● **Exercise description**
Scan the data beneath this task and copy each line that includes "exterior".

Dataset extract section start

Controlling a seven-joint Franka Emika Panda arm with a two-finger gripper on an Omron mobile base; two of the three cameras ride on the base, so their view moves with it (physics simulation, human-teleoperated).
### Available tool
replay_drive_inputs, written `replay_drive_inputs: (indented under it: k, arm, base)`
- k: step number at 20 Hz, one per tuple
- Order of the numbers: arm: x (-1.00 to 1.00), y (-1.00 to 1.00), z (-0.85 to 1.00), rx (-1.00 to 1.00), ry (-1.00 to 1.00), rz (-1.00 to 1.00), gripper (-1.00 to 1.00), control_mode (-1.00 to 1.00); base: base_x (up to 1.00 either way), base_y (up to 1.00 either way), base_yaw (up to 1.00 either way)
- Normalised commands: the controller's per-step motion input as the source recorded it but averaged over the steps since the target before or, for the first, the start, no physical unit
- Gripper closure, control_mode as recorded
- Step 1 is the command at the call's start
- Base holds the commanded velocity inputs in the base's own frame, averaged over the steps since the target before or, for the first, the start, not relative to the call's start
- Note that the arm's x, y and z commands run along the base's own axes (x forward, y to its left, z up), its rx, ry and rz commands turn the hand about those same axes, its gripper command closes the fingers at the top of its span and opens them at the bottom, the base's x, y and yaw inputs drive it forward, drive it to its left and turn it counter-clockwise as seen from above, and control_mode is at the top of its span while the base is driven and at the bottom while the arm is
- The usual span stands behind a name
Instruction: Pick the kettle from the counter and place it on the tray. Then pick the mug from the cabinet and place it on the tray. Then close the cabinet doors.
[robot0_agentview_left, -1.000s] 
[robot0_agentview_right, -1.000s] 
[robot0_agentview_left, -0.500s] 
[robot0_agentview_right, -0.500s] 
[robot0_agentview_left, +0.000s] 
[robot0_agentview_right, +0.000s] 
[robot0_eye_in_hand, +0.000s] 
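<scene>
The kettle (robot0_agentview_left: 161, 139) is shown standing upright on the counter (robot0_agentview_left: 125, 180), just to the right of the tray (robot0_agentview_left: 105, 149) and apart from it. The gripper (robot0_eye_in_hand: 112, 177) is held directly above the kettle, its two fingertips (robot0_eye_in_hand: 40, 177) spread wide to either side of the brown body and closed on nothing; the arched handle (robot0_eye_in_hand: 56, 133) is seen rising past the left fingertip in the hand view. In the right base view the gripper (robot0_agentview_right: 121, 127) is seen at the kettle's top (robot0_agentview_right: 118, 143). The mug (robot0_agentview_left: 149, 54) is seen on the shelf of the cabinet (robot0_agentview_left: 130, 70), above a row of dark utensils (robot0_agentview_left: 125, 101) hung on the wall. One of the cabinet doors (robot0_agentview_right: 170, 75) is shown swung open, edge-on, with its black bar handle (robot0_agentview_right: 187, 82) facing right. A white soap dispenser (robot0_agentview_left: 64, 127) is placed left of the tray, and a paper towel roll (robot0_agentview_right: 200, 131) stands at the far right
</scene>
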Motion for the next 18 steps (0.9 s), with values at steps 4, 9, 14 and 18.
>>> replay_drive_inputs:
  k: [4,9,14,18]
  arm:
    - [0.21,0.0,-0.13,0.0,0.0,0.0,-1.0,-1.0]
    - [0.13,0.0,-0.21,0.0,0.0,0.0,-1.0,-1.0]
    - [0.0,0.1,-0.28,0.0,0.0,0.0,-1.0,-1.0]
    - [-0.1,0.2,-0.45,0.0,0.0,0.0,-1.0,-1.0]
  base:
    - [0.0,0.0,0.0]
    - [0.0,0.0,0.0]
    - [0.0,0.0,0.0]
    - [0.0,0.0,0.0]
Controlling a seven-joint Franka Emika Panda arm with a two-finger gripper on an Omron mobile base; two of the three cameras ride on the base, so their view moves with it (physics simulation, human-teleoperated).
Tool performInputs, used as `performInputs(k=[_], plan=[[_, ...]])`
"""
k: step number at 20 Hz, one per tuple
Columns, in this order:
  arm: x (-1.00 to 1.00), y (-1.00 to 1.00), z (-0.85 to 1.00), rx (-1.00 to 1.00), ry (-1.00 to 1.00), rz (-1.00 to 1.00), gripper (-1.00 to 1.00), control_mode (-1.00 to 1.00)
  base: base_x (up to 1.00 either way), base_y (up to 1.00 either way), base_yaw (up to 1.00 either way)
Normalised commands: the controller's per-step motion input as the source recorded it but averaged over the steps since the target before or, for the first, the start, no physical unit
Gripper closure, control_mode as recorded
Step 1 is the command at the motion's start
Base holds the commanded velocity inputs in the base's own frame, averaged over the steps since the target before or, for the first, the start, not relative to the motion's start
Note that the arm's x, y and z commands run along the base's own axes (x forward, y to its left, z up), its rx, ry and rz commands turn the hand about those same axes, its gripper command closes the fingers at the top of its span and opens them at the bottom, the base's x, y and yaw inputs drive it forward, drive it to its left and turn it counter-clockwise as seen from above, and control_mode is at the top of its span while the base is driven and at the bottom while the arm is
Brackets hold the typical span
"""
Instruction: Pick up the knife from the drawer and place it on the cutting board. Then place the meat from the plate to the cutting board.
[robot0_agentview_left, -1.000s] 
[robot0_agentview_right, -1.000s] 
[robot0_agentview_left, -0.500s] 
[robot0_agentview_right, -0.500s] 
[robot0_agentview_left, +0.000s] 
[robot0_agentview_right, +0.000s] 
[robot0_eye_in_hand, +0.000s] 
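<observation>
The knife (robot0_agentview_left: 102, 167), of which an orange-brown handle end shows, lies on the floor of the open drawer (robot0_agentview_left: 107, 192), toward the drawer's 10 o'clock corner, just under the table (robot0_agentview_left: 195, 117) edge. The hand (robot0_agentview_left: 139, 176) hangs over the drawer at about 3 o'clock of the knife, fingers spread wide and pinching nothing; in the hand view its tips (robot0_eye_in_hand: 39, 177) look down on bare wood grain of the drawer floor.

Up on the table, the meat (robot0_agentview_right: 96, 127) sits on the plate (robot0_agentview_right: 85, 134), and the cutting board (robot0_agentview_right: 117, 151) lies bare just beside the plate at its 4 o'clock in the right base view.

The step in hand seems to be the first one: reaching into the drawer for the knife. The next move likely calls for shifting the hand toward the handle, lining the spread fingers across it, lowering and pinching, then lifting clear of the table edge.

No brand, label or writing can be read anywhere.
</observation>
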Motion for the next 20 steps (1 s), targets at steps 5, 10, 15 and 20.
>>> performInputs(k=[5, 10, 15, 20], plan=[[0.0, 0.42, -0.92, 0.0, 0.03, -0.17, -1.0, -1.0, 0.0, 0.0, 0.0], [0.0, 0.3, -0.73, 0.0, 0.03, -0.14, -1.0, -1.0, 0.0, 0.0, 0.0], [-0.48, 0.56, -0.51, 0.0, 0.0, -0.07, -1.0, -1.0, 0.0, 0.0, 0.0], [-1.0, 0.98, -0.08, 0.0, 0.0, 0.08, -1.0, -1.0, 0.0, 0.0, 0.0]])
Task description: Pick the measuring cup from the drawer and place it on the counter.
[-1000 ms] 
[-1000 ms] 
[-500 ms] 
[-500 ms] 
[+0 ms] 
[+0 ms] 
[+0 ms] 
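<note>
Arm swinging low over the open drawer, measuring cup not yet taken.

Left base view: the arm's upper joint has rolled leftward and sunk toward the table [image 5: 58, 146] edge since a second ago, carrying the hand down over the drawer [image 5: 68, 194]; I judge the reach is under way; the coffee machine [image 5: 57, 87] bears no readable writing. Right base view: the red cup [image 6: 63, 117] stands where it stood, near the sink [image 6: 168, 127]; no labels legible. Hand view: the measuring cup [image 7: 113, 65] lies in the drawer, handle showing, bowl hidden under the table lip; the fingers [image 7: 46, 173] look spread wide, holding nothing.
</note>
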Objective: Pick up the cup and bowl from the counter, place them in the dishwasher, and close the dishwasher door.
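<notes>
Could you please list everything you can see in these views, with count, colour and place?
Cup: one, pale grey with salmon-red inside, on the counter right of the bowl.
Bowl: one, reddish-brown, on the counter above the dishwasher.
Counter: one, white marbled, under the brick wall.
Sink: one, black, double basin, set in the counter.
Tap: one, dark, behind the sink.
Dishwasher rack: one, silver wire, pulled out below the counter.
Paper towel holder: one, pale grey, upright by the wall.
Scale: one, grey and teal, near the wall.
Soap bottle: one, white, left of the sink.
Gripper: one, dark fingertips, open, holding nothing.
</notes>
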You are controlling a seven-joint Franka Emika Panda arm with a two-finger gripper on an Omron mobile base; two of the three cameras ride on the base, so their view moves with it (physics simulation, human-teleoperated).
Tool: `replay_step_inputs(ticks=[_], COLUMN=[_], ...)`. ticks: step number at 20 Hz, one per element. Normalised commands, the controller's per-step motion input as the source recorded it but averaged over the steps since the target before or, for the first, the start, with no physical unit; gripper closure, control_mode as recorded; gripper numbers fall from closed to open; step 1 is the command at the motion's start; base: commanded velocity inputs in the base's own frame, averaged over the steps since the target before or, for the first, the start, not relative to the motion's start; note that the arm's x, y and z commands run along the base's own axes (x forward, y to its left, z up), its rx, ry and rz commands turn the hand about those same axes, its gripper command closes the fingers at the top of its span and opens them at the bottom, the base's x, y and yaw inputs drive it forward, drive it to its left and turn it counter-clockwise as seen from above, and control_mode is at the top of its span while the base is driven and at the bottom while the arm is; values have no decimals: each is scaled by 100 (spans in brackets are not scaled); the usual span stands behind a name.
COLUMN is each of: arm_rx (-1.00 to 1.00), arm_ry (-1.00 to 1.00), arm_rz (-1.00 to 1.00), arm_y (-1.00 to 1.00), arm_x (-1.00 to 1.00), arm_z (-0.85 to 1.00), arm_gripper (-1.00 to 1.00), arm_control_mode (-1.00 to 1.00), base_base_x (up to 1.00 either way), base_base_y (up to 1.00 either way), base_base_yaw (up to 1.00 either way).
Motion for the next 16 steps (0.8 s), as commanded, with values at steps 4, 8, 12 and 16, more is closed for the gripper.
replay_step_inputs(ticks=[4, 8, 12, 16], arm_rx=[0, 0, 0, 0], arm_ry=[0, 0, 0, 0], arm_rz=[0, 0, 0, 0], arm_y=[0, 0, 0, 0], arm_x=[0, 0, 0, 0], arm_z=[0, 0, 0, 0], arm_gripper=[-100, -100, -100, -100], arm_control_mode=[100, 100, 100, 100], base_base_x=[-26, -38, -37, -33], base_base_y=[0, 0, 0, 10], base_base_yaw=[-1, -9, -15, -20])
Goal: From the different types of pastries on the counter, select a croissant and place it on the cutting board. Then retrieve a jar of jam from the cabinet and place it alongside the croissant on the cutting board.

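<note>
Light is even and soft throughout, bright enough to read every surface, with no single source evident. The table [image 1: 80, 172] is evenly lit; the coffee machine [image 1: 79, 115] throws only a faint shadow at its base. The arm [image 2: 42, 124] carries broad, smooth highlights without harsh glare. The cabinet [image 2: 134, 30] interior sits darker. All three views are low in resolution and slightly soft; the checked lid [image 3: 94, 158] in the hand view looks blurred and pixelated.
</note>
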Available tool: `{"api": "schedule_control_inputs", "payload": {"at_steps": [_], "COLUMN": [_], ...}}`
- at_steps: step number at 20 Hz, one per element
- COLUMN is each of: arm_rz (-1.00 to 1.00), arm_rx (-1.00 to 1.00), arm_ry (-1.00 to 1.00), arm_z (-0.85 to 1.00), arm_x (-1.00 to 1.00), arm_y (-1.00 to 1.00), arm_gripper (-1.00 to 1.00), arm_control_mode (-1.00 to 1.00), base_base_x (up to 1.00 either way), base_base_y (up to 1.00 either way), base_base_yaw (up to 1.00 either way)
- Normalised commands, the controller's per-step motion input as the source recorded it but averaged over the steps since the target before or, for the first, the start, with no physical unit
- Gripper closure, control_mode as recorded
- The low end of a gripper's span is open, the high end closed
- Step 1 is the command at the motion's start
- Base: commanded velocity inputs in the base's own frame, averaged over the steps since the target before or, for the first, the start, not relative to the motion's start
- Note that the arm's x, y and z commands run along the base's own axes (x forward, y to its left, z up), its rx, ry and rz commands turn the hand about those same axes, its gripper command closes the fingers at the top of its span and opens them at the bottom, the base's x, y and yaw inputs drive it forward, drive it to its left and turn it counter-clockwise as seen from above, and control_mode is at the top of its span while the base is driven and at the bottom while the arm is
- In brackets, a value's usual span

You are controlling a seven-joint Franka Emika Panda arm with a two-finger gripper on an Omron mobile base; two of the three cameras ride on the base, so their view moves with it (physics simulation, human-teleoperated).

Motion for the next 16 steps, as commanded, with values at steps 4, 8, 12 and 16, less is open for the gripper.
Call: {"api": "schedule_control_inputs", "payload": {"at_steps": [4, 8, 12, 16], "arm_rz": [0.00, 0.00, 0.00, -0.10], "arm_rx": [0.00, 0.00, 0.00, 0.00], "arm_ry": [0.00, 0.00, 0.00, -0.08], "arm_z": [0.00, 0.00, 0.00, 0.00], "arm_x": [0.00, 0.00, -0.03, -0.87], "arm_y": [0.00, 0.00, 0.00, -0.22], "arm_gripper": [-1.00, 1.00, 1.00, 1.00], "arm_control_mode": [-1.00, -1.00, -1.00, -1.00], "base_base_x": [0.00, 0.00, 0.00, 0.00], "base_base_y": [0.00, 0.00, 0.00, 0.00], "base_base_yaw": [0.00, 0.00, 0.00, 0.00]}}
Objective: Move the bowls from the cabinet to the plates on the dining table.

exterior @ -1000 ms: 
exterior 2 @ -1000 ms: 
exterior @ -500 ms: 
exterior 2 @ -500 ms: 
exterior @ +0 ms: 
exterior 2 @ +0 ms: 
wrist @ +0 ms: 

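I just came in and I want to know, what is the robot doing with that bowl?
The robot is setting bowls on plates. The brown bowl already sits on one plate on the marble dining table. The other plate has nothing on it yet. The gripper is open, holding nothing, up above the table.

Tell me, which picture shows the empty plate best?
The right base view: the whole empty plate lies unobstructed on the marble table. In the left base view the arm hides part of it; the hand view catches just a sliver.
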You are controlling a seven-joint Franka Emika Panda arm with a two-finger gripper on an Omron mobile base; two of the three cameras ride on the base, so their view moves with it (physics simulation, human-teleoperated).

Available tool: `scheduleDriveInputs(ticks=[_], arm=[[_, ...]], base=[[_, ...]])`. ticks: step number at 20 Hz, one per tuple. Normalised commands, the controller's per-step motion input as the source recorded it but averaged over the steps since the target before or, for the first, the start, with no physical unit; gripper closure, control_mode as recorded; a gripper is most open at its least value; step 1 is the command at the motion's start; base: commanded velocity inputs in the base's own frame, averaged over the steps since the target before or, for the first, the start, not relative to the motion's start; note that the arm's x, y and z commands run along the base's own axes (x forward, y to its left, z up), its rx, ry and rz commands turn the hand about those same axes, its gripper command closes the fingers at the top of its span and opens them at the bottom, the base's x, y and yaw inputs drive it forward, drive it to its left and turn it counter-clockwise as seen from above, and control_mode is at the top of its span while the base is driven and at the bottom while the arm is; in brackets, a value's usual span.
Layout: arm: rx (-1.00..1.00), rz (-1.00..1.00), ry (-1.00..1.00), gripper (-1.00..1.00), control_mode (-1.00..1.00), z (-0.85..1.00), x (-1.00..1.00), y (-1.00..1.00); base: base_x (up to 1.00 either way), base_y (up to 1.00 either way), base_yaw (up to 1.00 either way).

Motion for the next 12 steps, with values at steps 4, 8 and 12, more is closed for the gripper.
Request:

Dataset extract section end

● **Exercise output**
exterior @ -1000 ms: 
exterior 2 @ -1000 ms: 
exterior @ -500 ms: 
exterior 2 @ -500 ms: 
exterior @ +0 ms: 
exterior 2 @ +0 ms: 

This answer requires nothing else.